++++ SOURCE INFORMATION ++++
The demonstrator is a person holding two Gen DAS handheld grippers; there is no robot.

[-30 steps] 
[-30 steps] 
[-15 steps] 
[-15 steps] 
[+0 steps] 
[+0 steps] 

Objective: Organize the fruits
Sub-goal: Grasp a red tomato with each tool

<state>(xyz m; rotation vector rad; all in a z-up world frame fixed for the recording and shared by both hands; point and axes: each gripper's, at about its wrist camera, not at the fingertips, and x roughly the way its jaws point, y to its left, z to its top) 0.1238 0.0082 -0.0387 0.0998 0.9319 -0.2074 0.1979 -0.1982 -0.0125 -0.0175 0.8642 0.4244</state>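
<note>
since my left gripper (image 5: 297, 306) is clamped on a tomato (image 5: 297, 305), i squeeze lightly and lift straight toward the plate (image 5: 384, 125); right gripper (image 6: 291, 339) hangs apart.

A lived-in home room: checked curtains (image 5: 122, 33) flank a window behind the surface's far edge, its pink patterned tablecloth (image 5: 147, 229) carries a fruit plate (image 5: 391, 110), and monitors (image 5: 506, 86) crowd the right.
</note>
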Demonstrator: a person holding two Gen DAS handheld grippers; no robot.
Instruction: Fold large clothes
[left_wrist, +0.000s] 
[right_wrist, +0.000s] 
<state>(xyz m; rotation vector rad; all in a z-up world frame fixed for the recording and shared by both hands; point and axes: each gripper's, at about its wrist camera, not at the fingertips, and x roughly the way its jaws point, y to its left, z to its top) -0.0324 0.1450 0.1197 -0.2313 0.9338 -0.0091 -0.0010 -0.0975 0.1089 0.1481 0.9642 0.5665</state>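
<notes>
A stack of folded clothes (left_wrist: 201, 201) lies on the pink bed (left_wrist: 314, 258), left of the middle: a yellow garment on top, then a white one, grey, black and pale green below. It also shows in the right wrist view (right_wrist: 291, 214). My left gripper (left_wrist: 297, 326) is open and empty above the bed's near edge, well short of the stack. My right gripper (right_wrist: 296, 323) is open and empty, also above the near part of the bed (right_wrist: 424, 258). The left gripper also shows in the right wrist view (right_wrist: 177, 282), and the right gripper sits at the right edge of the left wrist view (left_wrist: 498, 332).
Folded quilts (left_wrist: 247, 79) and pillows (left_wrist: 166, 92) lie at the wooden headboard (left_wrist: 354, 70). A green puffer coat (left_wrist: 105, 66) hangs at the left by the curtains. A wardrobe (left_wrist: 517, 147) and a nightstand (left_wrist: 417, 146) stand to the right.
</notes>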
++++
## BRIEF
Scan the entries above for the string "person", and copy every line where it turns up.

## OUTPUT FOR THIS TASK
The demonstrator is a person holding two Gen DAS handheld grippers; there is no robot.
Demonstrator: a person holding two Gen DAS handheld grippers; no robot.

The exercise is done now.